_Task requirements_
Whenever the string "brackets" turns up in a line of the data below, copy that line.

_Stored data_
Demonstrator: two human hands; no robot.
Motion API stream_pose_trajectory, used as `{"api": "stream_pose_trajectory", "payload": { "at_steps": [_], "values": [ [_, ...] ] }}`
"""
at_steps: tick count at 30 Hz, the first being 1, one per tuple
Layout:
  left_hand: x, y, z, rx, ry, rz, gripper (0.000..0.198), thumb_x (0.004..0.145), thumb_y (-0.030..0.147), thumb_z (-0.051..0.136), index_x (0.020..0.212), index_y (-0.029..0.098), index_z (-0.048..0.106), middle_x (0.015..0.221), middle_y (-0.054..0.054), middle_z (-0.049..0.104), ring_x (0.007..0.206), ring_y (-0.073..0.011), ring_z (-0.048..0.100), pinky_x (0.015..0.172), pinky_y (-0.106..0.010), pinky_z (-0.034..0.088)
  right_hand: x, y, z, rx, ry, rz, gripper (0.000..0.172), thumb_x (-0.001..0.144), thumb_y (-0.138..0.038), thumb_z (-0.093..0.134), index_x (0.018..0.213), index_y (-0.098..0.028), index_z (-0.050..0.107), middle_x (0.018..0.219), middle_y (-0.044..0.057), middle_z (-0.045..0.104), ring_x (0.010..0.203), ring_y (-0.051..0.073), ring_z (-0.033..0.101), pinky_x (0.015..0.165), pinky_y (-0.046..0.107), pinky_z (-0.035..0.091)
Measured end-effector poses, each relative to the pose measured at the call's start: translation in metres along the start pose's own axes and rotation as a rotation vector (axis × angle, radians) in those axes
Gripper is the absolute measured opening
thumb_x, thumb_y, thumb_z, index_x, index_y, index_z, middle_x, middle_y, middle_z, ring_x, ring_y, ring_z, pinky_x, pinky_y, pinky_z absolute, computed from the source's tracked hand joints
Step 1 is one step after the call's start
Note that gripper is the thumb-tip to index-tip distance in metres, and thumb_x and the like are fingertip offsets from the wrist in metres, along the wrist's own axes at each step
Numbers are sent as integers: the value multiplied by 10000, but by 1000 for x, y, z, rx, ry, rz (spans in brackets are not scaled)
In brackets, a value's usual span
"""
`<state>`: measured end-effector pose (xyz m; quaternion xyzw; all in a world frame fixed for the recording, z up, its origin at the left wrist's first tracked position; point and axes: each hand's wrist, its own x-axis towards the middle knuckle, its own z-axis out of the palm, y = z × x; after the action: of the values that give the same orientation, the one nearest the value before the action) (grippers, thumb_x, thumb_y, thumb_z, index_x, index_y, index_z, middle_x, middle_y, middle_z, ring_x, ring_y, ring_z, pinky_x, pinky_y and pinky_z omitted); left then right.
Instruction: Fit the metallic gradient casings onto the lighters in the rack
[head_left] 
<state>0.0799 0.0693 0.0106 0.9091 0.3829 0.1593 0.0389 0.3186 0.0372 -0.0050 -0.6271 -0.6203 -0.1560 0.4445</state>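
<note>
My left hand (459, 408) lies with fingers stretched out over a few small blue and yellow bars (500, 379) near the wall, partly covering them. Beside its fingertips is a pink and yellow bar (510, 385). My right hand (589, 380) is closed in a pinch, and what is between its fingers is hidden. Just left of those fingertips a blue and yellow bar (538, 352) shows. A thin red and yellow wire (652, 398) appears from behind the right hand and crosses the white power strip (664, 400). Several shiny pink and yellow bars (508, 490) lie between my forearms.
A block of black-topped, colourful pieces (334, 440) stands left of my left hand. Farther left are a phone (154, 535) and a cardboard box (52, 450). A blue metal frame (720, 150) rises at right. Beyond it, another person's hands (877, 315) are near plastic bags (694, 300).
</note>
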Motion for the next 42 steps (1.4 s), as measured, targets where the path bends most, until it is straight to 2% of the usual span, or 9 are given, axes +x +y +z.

_Result of this exercise_
Numbers are sent as integers: the value multiplied by 10000, but by 1000 for x, y, z, rx, ry, rz (spans in brackets are not scaled)
In brackets, a value's usual span

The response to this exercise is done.